**What is expected**
Look for the word "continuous" in the material below, then report each line where it occurs.

- Opening Delimiter -

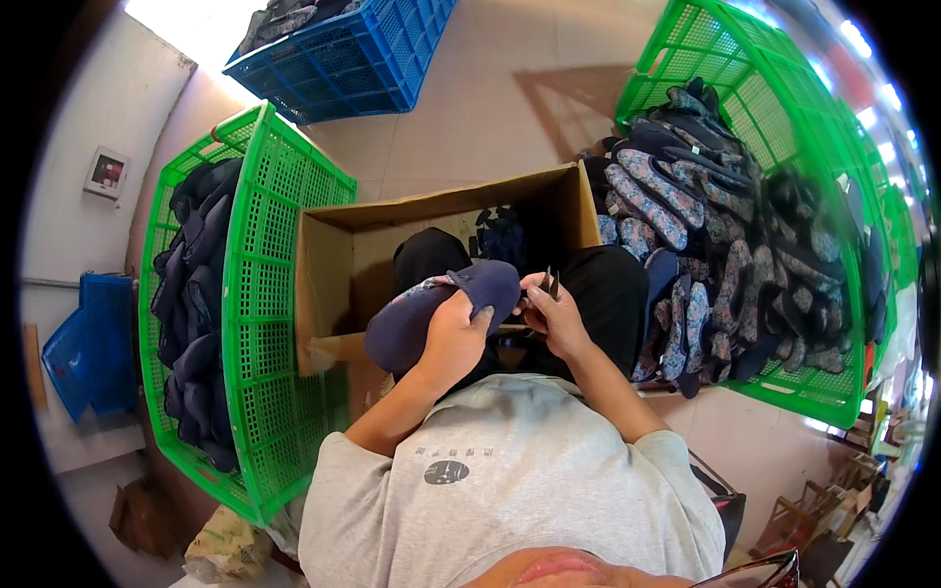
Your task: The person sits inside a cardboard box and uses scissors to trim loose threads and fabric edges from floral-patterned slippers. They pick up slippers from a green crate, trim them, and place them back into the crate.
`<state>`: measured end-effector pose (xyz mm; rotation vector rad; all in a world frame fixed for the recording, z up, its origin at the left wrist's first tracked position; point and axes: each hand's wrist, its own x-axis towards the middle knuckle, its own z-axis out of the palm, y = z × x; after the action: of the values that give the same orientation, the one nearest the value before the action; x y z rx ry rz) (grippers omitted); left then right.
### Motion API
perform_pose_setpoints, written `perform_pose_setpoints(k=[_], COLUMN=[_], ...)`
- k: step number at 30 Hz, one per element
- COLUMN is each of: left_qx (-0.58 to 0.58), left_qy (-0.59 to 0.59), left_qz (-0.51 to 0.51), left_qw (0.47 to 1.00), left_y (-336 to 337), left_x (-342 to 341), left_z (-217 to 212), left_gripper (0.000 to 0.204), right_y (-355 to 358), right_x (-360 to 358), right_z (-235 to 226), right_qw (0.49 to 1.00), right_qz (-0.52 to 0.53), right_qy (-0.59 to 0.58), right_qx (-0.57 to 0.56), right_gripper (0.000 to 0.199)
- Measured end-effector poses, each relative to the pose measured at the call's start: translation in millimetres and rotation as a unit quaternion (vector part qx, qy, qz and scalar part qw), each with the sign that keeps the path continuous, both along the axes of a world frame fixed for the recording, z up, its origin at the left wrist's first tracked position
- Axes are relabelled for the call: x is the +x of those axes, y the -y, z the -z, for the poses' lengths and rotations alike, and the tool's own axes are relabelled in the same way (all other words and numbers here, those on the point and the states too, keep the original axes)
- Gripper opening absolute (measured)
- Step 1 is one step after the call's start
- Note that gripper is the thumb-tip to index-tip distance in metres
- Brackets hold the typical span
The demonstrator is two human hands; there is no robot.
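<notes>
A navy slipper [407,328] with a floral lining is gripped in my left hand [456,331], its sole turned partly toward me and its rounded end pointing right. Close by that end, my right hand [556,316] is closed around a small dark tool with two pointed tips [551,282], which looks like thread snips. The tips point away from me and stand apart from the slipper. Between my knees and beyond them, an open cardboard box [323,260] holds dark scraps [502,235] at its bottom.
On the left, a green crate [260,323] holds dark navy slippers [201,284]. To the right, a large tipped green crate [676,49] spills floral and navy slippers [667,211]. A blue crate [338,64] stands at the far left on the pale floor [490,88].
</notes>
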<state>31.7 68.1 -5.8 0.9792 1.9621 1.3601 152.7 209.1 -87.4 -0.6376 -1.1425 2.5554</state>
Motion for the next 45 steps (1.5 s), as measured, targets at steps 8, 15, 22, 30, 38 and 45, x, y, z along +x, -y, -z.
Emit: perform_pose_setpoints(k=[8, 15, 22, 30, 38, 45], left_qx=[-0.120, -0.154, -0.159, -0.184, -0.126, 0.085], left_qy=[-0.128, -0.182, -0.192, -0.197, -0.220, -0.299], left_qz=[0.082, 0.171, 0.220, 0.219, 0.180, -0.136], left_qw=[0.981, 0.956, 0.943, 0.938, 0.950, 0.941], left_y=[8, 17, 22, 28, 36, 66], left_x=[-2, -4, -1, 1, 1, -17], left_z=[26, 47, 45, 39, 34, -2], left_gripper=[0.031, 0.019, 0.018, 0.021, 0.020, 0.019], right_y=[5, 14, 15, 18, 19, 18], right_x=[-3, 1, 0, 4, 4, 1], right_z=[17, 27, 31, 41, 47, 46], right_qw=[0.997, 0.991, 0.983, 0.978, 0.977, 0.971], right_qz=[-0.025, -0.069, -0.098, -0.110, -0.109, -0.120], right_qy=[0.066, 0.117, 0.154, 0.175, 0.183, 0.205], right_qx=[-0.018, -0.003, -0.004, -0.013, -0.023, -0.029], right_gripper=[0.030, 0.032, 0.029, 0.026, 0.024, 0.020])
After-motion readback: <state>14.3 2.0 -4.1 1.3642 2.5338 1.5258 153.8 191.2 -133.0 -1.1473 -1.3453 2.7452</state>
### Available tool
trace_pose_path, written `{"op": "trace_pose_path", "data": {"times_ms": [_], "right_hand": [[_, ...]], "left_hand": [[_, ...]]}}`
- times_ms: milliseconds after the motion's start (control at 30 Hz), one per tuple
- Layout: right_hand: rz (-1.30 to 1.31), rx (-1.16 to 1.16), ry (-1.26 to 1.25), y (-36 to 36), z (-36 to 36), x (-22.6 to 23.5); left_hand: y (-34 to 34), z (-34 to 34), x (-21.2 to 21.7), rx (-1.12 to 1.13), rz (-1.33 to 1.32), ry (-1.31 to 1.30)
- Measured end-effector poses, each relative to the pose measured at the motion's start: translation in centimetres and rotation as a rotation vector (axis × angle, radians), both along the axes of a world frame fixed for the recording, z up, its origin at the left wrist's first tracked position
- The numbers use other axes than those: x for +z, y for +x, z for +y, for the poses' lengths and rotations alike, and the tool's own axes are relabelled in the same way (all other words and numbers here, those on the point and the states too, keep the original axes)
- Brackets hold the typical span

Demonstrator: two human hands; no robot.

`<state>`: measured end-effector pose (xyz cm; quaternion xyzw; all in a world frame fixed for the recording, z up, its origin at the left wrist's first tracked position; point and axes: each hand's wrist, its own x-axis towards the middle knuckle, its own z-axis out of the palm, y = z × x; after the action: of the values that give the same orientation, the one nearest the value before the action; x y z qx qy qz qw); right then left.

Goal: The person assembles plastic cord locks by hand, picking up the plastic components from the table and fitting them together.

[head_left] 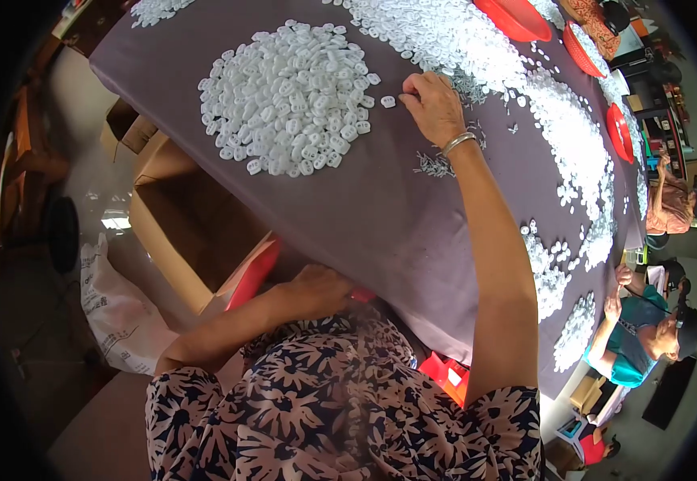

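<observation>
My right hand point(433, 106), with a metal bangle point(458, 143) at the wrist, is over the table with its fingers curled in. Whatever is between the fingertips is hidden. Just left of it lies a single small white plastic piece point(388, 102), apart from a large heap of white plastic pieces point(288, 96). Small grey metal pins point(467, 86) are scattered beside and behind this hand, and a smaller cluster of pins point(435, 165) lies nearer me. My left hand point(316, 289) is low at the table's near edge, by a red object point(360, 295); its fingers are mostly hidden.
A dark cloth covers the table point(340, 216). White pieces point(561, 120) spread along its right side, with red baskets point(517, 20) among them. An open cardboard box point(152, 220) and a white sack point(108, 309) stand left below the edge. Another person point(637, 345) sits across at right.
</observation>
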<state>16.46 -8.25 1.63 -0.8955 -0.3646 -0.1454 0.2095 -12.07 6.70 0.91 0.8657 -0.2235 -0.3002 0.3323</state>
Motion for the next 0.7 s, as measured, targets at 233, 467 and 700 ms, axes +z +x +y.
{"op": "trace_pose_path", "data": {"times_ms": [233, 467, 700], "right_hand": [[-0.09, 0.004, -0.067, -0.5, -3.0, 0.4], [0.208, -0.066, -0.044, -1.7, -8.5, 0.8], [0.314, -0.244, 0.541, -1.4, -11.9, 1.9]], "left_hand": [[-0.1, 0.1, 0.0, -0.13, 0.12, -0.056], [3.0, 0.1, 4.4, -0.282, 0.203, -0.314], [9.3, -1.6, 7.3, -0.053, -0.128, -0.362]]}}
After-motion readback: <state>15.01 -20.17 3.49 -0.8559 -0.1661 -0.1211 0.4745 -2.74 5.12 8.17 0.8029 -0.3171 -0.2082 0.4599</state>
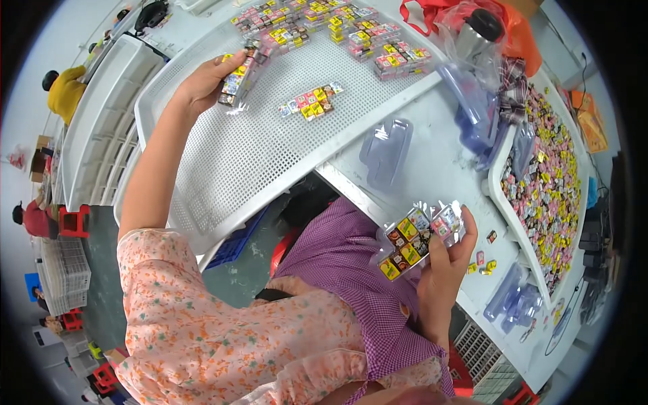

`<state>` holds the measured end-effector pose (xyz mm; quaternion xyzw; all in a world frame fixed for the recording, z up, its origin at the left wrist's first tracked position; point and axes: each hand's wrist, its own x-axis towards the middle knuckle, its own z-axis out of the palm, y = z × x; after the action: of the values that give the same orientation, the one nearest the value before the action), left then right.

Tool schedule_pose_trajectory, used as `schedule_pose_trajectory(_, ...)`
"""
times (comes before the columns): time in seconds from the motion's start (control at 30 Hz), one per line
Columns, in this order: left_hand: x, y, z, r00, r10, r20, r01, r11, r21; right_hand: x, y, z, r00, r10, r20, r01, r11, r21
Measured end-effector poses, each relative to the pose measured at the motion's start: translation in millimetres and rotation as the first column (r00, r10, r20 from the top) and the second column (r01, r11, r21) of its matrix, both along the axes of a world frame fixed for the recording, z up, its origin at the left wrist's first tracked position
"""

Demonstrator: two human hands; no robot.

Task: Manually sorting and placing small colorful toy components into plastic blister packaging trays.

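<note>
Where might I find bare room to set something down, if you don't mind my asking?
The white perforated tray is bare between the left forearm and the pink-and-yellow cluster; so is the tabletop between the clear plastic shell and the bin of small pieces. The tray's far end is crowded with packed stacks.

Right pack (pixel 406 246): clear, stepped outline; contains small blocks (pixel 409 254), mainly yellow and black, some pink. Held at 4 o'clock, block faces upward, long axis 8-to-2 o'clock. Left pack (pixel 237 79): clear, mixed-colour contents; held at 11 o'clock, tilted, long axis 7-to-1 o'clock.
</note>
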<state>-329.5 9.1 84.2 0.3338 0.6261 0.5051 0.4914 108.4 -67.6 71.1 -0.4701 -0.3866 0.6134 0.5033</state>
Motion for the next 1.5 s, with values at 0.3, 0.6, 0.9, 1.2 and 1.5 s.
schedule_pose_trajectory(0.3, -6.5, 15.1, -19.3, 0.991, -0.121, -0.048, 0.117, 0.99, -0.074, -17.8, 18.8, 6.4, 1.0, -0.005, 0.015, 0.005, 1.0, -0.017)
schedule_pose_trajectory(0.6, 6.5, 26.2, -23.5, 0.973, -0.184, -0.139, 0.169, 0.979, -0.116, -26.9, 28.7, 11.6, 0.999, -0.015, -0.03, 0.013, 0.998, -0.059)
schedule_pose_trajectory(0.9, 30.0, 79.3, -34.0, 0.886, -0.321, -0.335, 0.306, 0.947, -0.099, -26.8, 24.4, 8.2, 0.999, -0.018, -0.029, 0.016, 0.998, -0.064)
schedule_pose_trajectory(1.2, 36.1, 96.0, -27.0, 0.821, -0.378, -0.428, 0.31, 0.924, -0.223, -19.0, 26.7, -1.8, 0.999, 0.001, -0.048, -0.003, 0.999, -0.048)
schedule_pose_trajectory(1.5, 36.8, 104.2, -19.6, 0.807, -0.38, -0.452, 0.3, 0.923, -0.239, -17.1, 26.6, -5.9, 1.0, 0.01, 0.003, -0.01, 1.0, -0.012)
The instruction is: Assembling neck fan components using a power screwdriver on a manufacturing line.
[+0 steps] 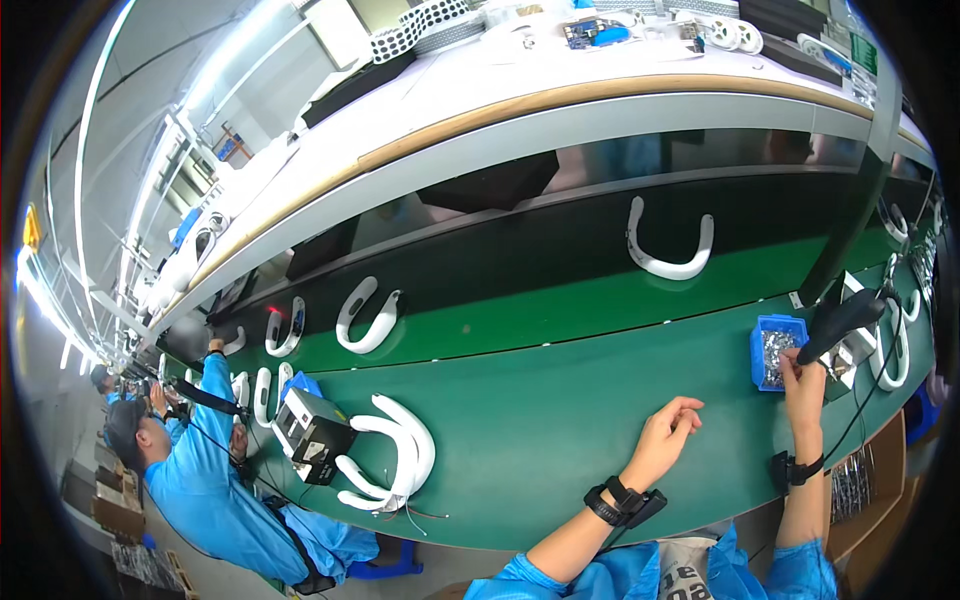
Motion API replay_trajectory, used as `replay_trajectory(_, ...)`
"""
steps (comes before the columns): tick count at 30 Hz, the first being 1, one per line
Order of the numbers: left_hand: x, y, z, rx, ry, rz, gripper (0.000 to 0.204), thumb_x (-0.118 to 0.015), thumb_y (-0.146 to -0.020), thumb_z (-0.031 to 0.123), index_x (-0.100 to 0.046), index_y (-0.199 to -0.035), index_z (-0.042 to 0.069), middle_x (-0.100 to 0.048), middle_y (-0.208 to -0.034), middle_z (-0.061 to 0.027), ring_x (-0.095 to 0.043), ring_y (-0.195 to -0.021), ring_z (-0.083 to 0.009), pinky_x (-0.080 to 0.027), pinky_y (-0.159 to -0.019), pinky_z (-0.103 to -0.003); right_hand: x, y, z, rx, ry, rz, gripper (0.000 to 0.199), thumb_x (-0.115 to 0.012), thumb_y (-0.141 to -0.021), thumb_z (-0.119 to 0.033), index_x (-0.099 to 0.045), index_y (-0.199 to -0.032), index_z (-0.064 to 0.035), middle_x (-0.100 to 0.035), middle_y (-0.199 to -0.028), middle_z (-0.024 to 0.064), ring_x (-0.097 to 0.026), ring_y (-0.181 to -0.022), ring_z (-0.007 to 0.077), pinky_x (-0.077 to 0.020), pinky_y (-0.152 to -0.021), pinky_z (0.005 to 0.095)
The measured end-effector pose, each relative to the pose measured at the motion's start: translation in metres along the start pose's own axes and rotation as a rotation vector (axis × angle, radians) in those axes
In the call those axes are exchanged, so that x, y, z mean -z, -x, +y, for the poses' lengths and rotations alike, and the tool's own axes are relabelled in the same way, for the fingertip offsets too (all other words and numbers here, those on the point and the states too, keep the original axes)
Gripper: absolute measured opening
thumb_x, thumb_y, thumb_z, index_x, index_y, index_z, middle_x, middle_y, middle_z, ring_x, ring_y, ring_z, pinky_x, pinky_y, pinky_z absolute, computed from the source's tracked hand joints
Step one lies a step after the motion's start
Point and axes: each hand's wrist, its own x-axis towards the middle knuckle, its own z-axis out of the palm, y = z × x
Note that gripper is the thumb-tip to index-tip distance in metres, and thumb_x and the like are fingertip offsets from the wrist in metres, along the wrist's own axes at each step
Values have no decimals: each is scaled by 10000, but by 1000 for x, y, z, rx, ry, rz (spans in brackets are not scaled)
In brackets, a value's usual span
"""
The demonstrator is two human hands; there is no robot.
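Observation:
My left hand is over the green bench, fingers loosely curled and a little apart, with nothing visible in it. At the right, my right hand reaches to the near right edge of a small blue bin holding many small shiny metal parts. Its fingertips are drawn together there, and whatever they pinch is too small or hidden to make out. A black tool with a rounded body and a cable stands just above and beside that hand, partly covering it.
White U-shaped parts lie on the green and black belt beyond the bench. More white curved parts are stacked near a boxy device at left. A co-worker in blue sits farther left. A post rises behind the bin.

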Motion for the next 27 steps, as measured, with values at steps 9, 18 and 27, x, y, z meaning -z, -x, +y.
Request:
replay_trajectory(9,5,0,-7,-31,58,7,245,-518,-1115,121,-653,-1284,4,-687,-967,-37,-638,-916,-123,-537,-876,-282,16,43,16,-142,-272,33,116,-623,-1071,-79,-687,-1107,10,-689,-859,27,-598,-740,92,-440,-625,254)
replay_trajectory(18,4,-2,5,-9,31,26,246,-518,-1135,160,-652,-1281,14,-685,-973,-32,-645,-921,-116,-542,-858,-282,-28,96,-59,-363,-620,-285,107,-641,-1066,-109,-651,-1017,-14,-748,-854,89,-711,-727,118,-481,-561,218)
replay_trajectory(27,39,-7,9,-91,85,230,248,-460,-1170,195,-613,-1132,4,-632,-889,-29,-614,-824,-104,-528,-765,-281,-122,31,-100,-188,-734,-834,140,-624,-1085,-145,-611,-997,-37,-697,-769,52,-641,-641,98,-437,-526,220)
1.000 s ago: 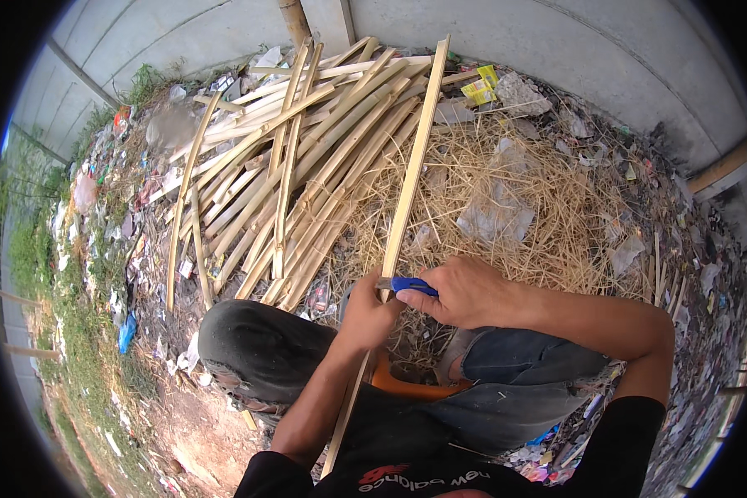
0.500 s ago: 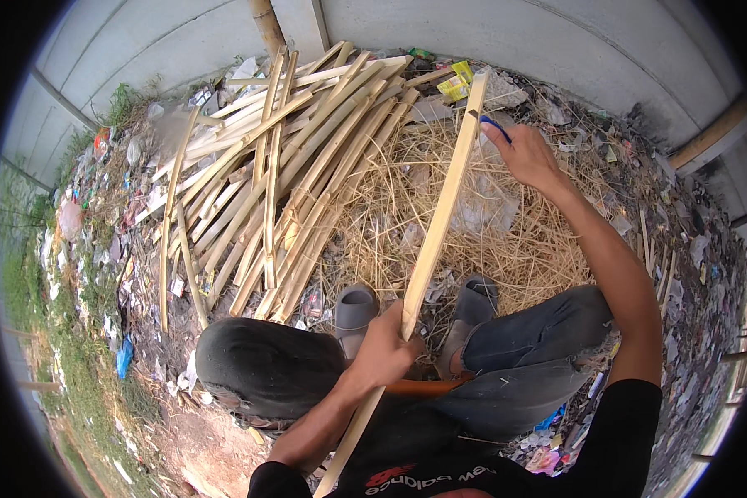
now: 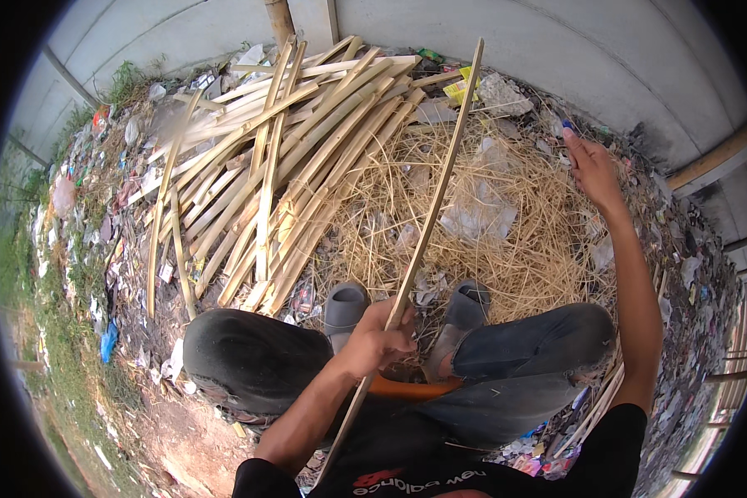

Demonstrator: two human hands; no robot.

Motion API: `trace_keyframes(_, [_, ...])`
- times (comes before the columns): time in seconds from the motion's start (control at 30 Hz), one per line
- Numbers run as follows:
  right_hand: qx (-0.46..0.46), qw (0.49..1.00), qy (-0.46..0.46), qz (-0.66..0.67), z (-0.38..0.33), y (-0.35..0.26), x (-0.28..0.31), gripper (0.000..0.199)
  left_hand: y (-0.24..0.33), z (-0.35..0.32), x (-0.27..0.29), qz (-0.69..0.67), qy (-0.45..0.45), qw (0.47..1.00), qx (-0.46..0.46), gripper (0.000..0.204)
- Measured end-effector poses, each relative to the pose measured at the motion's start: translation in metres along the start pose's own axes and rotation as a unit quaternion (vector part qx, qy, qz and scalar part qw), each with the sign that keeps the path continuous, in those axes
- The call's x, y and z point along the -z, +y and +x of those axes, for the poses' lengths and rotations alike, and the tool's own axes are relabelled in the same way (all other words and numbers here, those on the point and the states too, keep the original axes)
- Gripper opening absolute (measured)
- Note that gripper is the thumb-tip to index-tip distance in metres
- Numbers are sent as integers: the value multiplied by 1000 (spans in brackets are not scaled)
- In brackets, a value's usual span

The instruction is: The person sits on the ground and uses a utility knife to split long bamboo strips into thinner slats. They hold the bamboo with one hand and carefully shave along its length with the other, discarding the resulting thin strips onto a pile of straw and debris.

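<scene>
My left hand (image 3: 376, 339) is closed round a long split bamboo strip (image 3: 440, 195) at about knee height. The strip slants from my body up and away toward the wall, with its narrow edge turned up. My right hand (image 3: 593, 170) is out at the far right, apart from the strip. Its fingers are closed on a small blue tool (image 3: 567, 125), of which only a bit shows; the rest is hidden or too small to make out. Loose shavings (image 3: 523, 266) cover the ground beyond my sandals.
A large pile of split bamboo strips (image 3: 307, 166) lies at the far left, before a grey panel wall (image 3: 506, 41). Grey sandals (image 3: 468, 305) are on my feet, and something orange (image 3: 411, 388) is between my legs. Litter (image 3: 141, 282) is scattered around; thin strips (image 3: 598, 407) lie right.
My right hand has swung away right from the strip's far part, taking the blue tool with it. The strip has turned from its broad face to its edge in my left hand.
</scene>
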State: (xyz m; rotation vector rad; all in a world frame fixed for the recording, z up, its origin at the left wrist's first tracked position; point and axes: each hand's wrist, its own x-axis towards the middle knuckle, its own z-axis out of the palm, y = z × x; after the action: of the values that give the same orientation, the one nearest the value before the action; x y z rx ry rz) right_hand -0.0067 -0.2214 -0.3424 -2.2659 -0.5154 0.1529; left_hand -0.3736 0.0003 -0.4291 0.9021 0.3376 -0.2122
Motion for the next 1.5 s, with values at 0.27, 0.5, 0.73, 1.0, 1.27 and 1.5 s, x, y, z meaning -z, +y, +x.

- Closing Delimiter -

**Answer to the problem**
- Measured end-effector poses, each relative to the pose measured at the call's start: translation in millimetres and rotation as a unit quaternion (vector part qx, qy, qz and scalar part qw), each with the sign that keeps the path continuous, both along the axes of a world frame fixed for the recording, z up, its origin at the left wrist's first tracked position
- Measured end-effector poses, each relative to the pose measured at the motion's start: translation in metres along the start pose's own axes and rotation as a unit quaternion (vector part qx, qy, qz and scalar part qw), each with the sign that keeps the path continuous, in those axes

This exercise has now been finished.